The incidence of heart valve disease is increasing worldwide and the number of heart valve replacements is expected to increase in the future. By mimicking the main tissue structures and properties of heart valve, tissue engineering offers new options for the replacements. Applying an appropriate scaffold in fabricating tissue-engineered heart valves (TEHVs) is of importance since it affects the secretion of the main extracellular matrix (ECM) components, collagen 1 and elastin, which are crucial in providing the proper mechanical properties of TEHVs.

MATERIALS AND METHODS

Using real-time polymerase chain reaction (PCR) in this experi- mental study, the relative expression levels of COLLAGEN 1 and ELASTIN were obtained for three samples of each examined sheep mitral valvular interstitial cells (MVICs)-seeded onto electrospun poly (glycerol sebacate) (PGS)-poly (ε-caprolactone) (PCL) microfibrous, gelatin and hyaluronic acid based hydrogel-only and composite (PGS-PCL/hydrogel) scaffolds.
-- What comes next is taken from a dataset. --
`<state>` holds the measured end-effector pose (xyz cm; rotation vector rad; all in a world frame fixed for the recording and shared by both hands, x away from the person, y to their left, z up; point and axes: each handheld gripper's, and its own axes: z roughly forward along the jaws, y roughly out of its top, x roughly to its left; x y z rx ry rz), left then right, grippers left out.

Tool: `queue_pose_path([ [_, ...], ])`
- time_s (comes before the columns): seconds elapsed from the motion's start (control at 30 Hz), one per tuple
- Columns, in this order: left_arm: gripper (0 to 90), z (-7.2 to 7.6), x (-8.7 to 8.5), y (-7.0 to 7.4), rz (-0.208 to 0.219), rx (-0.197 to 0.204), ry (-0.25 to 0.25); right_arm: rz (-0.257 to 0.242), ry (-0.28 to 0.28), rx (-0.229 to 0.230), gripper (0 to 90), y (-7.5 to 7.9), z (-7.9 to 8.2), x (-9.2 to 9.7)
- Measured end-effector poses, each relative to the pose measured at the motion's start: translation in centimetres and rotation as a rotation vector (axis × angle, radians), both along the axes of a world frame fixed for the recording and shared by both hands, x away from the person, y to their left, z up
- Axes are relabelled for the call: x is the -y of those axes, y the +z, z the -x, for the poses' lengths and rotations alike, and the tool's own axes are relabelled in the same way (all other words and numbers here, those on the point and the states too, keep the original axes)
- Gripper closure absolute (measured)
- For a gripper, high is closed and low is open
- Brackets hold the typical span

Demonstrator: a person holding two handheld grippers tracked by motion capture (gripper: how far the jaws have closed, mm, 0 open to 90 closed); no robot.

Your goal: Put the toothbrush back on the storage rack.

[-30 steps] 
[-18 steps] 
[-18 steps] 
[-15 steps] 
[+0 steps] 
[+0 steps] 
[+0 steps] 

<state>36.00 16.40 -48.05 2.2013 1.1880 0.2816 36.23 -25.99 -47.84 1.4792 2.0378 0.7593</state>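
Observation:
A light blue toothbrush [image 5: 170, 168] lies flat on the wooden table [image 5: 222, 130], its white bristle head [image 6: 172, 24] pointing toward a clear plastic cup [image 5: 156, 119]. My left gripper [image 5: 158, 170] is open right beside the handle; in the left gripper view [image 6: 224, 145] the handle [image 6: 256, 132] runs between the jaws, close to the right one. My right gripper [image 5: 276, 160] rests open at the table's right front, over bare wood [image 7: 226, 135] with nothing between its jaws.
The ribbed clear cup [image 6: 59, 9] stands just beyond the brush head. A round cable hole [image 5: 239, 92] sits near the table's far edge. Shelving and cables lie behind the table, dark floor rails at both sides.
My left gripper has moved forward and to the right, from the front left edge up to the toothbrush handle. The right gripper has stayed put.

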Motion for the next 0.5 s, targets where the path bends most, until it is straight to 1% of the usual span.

This composite has been shown to create a synthetic three-dimensional (3D) microenvironment with appropriate mechanical and biological properties for MVICs.

RESULTS

Cell viability and metabolic activity were similar among all scaffold types. Our results showed that the level of relative expression of COLLAGEN 1 and ELASTIN genes was higher in the encapsulated composite scaffolds compared to PGS-PCL-only and hydrogel-only scaffolds with the difference being statistically significant (P<0.05).

CONCLUSION

The encapsulated composite scaffolds are more conducive to ECM secretion over the PGS-PCL-only and hydrogel-only scaffolds. This composite scaffold can serve as a model scaffold for heart valve tissue engineering.